Cancer among adults under 50 have become more rampant since the 1990, according to a new study published in Nature Reviews Clinical Oncology.

The idea that cancer rates are rising in contemporary society is not new. Researchers are already aware that the number of patients who suffer late-onset cancer-that is, cancer that manifests after age 50-has increased during the 1940s and 1950s.

However, the team was more interested in determining whether the rate of cancer in those under the age of 50 or early-onset cancer, was rising as well.

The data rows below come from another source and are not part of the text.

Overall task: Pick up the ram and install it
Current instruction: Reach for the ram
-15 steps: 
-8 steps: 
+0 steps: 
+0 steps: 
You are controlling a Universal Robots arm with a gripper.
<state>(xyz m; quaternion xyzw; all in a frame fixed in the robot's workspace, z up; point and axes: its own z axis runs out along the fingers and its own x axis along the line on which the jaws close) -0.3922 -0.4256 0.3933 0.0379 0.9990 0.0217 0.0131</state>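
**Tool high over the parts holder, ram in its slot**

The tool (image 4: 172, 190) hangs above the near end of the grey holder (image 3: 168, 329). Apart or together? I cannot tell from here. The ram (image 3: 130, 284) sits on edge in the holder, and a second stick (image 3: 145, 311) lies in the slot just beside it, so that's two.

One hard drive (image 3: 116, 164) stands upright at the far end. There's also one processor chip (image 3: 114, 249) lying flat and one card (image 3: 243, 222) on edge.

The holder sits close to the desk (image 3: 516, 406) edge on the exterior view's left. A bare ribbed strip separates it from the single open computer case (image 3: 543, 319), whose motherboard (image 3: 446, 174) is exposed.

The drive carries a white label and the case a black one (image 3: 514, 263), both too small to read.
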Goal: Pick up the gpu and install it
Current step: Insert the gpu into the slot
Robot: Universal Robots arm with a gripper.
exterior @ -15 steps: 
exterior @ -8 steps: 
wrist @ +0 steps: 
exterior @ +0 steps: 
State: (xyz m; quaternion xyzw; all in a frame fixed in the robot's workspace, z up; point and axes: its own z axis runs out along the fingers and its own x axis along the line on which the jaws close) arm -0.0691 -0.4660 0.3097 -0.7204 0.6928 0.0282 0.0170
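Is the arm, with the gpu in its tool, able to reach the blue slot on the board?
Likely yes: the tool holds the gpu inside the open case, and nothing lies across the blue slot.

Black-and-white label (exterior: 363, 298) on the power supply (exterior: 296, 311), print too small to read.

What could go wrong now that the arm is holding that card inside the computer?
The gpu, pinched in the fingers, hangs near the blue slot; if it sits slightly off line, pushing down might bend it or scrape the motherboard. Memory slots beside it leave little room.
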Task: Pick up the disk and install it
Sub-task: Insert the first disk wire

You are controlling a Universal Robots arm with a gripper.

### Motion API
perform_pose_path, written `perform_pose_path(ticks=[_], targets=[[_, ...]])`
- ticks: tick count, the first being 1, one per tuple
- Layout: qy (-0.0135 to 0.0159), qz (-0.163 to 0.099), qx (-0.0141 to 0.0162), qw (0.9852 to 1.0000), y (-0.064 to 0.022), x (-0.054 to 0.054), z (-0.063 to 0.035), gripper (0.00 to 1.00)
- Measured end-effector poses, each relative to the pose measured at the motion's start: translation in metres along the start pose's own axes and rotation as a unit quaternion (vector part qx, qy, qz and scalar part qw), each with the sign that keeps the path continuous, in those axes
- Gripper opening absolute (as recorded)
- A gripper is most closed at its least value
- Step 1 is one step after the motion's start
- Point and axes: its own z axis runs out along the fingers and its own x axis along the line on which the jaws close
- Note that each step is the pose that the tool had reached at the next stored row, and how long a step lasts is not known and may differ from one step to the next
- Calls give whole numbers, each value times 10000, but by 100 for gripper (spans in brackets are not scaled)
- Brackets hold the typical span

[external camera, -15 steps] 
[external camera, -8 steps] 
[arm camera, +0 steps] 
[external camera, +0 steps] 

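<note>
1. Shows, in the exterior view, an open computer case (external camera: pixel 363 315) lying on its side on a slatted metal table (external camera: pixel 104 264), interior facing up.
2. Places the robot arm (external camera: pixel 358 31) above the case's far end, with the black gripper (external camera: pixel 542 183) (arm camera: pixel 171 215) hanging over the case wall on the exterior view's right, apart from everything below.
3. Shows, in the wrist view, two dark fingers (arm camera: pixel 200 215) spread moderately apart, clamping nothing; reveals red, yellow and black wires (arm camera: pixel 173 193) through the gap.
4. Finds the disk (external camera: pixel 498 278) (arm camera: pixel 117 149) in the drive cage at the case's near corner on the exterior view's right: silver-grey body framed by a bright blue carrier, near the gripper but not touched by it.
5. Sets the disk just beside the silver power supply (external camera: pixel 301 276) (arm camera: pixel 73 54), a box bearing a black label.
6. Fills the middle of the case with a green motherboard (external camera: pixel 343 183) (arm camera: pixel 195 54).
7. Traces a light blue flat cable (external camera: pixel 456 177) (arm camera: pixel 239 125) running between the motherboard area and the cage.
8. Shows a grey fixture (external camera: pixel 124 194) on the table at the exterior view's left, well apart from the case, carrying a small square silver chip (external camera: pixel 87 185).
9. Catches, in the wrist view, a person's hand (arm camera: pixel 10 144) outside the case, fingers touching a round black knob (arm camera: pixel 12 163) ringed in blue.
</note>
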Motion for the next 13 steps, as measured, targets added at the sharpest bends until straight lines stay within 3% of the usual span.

To do this, they had to look at persons born in the 1950s and 1960s, but they had to look at the incidence of cancer starting in the 1990s.

What's alarming is that the rise in early-onset malignancies doesn't appear to be slowing down, and advancements in screening don't seem to be enough to fully account for the trend.

"We found that this risk is increasing with each generation," one of the researchers, Shuji Ogino, a pathologist and epidemiologist at Brigham and Women's Hospital in Boston said.

"For instance, people born in 1960 experienced higher cancer risk before they turn 50 than people born in 1950 and we predict that this risk level will continue to climb in successive generations."

Breast, colorectal (CRC), endometrial, esophageal, extrahepatic bile duct, gallbladder, head and neck, kidney, liver, bone marrow, pancreas, stomach, and thyroid cancer were among the 14 cancer types that were the subject of the study.

According to data on cancer worldwide, all of these diseases increased among adults under 50 between 2000 and 2012. The researchers went a step further, though, and looked at all of the studies that were out there that might have some insight into potential risk factors for these tumors.

In addition, they sought any specific clinical and molecular traits that early-onset cancer tumors might have in comparison to those of late-onset malignancies, which are identified after age 50.

The researchers set out to determine whether early-onset cancer was an epidemic that was spreading across the world, and their findings indicate that it is. Since the 1990s, at least, it appears that this is the case.

"The incidence of later-onset CRC (in those born in the late 19th and early 20th centuries) started to increase in the 1950s whereas that of early-onset CRC (in those born in the mid-20th century) did not start to increase until the early 1990s," the researchers write.

It's no secret that a lot has changed in our lives since then, especially with the introduction of highly processed foods, and the signs point to a possible interaction between diet, lifestyle, weight, and exposure to the environment.